Work request:
Quote verbatim the span of lines that begins the listing below and closes with the line containing "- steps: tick".

Data excerpt:
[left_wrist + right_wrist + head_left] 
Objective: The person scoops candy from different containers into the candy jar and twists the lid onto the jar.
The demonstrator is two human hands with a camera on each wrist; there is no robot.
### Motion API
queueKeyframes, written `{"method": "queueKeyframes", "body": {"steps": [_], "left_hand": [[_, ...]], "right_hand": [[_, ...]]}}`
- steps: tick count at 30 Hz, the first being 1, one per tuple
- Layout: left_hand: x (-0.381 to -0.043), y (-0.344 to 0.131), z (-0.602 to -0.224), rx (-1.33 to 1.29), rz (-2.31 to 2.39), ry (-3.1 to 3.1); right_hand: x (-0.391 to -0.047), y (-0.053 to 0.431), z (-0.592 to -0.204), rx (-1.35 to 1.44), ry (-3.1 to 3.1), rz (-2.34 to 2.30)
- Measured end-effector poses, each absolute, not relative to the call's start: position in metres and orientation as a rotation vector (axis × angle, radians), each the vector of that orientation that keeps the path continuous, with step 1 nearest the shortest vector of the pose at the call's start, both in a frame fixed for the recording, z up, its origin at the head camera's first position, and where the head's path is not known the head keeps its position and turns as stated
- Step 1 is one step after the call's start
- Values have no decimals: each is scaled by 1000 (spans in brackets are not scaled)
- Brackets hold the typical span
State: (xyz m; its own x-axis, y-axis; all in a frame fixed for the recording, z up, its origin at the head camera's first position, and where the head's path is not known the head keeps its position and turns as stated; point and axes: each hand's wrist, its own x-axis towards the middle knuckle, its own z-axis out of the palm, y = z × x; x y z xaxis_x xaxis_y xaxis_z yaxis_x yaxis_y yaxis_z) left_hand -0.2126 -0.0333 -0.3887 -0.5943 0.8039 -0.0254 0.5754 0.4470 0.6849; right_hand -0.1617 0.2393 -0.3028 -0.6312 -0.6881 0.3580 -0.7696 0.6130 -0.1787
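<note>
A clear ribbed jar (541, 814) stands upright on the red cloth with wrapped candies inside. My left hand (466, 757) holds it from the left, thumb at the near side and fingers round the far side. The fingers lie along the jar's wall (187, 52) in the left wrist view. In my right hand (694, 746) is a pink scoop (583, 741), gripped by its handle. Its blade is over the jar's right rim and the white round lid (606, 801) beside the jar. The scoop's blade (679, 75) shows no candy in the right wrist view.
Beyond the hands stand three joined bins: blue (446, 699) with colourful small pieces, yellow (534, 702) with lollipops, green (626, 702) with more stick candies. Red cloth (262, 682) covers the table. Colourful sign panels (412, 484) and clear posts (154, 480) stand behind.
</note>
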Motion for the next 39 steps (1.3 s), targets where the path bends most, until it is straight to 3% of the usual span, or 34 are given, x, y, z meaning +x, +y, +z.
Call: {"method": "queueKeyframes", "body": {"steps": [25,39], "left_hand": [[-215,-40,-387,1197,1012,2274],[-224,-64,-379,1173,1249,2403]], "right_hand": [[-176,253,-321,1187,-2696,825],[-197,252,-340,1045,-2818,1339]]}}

Your solution:
[left_wrist + right_wrist + head_left] 
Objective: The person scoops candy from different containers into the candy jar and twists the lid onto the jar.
The demonstrator is two human hands with a camera on each wrist; there is no robot.
### Motion API
queueKeyframes, written `{"method": "queueKeyframes", "body": {"steps": [_], "left_hand": [[_, ...]], "right_hand": [[_, ...]]}}`
- steps: tick count at 30 Hz, the first being 1, one per tuple

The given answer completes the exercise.